• _Problem details_:
Your job is to print, exactly, the lines in the data below from the line with "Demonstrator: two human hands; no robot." through the line with "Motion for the", both included, and to omit any picture.

• _Information supplied_:
^^^^^^^^^^^^^^^^

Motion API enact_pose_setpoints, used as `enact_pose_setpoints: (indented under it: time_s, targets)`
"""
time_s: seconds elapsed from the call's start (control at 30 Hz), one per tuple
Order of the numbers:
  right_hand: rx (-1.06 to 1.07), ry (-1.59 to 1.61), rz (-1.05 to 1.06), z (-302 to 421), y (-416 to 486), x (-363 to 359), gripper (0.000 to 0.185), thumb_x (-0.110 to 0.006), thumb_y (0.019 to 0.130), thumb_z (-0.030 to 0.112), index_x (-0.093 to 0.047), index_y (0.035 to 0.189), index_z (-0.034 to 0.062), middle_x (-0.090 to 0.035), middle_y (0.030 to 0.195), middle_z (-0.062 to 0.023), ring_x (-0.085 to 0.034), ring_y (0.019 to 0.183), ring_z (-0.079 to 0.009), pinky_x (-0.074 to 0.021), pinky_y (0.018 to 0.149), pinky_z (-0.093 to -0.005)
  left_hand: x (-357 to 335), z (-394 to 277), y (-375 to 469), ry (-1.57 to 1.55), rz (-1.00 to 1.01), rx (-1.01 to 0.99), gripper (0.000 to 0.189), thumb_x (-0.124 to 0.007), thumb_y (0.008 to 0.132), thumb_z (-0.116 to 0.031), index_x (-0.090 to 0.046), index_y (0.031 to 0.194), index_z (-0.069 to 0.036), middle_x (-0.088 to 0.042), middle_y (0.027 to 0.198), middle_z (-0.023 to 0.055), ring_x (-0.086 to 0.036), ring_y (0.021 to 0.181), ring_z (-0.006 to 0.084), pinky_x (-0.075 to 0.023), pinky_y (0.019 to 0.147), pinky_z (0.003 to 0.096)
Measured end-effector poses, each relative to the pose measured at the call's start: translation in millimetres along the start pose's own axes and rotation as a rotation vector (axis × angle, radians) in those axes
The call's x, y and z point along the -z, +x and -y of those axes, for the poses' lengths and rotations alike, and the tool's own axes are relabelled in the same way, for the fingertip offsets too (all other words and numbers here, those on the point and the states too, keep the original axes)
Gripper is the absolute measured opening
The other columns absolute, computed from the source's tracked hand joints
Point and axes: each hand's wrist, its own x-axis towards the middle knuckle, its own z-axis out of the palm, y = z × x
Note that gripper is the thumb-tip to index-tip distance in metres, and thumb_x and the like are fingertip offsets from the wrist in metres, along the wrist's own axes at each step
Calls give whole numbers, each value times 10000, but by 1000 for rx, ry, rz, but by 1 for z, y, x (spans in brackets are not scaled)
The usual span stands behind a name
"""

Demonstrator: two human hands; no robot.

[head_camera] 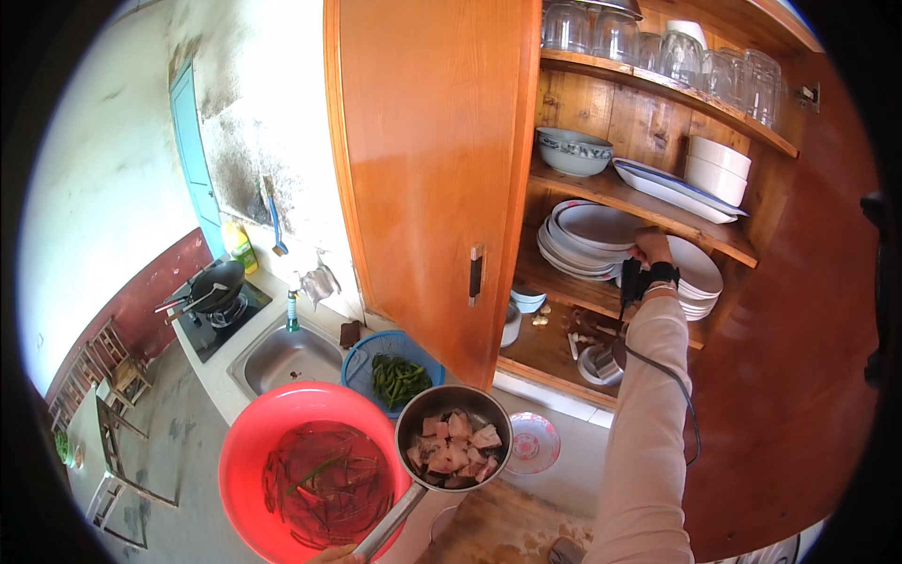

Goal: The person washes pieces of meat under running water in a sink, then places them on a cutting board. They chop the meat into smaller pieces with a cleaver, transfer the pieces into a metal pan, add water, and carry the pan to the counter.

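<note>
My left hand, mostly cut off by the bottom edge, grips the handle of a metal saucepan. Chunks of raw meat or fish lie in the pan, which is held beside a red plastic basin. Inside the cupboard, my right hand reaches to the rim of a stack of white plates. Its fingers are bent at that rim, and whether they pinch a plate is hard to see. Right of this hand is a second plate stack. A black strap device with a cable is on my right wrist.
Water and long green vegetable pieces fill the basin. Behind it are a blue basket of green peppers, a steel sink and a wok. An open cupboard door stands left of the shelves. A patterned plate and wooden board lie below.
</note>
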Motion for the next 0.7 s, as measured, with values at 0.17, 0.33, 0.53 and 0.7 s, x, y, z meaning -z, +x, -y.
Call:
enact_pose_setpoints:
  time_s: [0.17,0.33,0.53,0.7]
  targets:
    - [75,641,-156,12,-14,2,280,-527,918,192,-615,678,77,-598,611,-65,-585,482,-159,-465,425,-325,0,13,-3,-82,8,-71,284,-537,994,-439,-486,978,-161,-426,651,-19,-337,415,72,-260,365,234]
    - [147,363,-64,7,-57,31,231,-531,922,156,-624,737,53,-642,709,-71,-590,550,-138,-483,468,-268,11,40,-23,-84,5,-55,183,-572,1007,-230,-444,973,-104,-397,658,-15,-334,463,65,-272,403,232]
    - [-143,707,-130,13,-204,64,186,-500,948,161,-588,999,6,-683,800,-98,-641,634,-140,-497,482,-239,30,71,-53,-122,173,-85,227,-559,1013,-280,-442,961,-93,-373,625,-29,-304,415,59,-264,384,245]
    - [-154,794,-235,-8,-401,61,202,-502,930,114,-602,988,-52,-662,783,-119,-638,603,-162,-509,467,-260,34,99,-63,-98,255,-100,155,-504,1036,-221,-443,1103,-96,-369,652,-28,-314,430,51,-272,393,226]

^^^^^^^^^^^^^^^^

• _Response to the exercise_:
Demonstrator: two human hands; no robot.

[head_camera] 

Goal: The person washes pieces of meat under running water in a sink, then places them on a cutting board. They chop the meat into smaller pieces with a cleaver, transfer the pieces into a metal pan, add water, and carry the pan to the counter.

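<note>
My left hand, mostly cut off by the bottom edge, grips the handle of a metal saucepan. Chunks of raw meat or fish lie in the pan, which is held beside a red plastic basin. Inside the cupboard, my right hand reaches to the rim of a stack of white plates. Its fingers are bent at that rim, and whether they pinch a plate is hard to see. Right of this hand is a second plate stack. A black strap device with a cable is on my right wrist.
Water and long green vegetable pieces fill the basin. Behind it are a blue basket of green peppers, a steel sink and a wok. An open cupboard door stands left of the shelves. A patterned plate and wooden board lie below.
</note>
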Motion for the next 0.7 s, as measured, with values at 0.17, 0.33, 0.53 and 0.7 s, x, y, z meaning -z, +x, -y.

The answer was given in full.